SM City Olongapo Central
- The facade of SM City Olongapo Central in 2023.
- Location: Olongapo, Philippines
- Coordinates: 14°50′10″N 120°16′59″E﻿ / ﻿14.83603°N 120.28301°E
- Address: Rizal Avenue, Brgy. East Tapinac
- Opening date: September 13, 2019; 6 years ago
- Developer: SM Prime Holdings
- Management: SM Prime Holdings
- Owner: Henry Sy, Sr.
- Architect: Jose Siao Ling and Associates
- Floor area: 72,940 m^{2} (785,100 sq ft)
- Floors: Main Mall: 4; Car Park: 3;
- Parking: 1500 slots
- Website: SM City Olongapo Central

= SM City Olongapo Central =

SM City Olongapo Central is a shopping mall owned and operated by SM Prime Holdings, the largest mall owner and operator in the Philippines. It is the second SM Supermall in Zambales and the second SM Supermall in Olongapo after SM City Olongapo Downtown. It is the largest SM Mall in Zambales in terms of floor area, with 72,940 m2.

==Mall complex==
===Mall building===
SM City Olongapo Central anchor stores are SM Supermarket, SM Store, SM Appliance Center, Ace Hardware, BDO, Chinabank, Our Home, Surplus, Uniqlo, Miniso, National Book Store, Watsons, Sports Central, Cyberzone, Wellness Zone and SM Foodcourt. It also features 6 cinemas.
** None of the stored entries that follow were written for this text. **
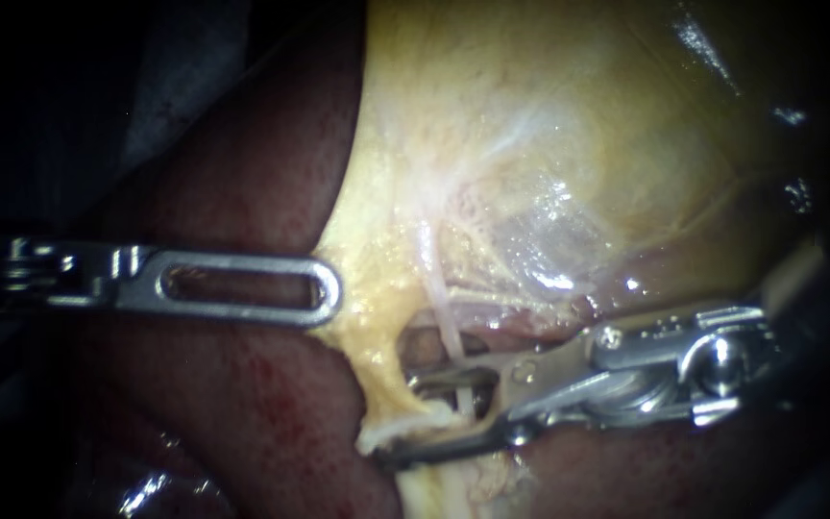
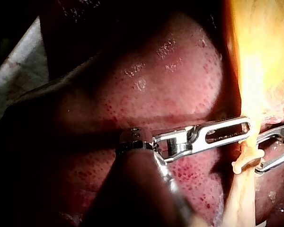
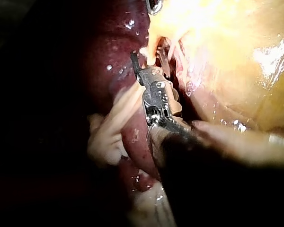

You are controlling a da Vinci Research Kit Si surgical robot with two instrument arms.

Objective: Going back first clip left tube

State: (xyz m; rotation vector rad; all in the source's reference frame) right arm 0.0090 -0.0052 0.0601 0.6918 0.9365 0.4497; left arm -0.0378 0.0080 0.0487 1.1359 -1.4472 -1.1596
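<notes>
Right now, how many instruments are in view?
2. The left instrument reaches the edge of the yellow tissue; the right instrument has its jaws open, with a thin pale tube between them. None seems hidden.

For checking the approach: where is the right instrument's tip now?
Endoscope view, lower middle: the right instrument has open jaws straddling the thin pale tube, below the gallbladder.
</notes>
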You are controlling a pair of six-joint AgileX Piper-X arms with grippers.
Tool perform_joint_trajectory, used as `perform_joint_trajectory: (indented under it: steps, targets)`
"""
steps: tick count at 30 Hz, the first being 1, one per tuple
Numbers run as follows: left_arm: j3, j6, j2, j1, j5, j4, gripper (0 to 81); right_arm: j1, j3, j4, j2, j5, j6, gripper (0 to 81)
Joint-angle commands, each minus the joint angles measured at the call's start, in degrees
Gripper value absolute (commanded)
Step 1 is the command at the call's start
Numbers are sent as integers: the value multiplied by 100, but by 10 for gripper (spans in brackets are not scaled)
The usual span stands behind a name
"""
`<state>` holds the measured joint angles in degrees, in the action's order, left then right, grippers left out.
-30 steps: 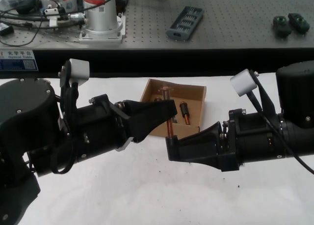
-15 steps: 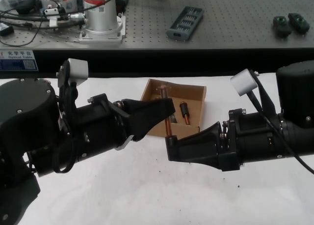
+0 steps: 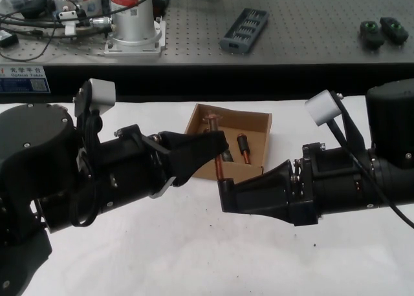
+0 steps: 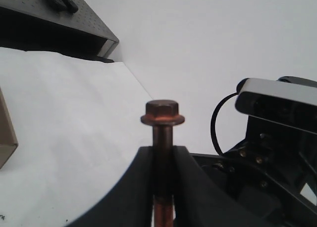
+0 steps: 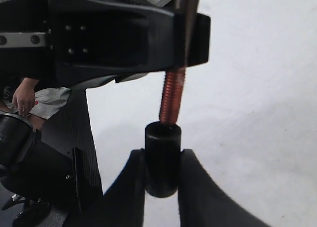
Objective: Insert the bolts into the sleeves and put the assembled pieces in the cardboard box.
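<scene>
Copper-coloured bolt [image 4: 162,132], upright with its head uppermost, clamped on its shank by the left gripper [image 4: 162,150] at the centre of the high view. Directly beneath it the right gripper [image 5: 162,156] is closed on a black sleeve [image 5: 162,135] with the bore facing up. In the right wrist view the threaded tip stands at the sleeve's mouth, touching it or just entering; which of the two cannot be told.

Step in hand: insertion of a bolt into a sleeve, apparently at its start, since most of the thread is exposed. The next move calls for lowering the bolt straight along the sleeve's axis with both grips firm. Any tilt should be corrected first so the thread does not catch on the rim.

The box [image 3: 260,120], in the upper middle of the high view just behind the two grippers, holds at least one assembled piece [image 3: 244,147]. A second may lie beside it, but the left gripper covers that part. In the high view the sleeve is hard to make out, dark against dark fingers. The bolt's lower shank is cut off in the left wrist view.
</scene>
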<state>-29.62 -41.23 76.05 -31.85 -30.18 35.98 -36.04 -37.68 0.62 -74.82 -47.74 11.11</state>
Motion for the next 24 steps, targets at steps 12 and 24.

===Car Park and SMX Convention Center===
Car Park Building has a three-level parking lot. The building is connected to the main mall.

SMX Convention Center Olongapo offers 5 function rooms and 7 meeting rooms, totaling 2,130 square meters of leasable space that can accommodate anything from an audience of 2,000 to an exclusive conference for 10. It is located at the fourth floor of SM City Olongapo Central commercial complex.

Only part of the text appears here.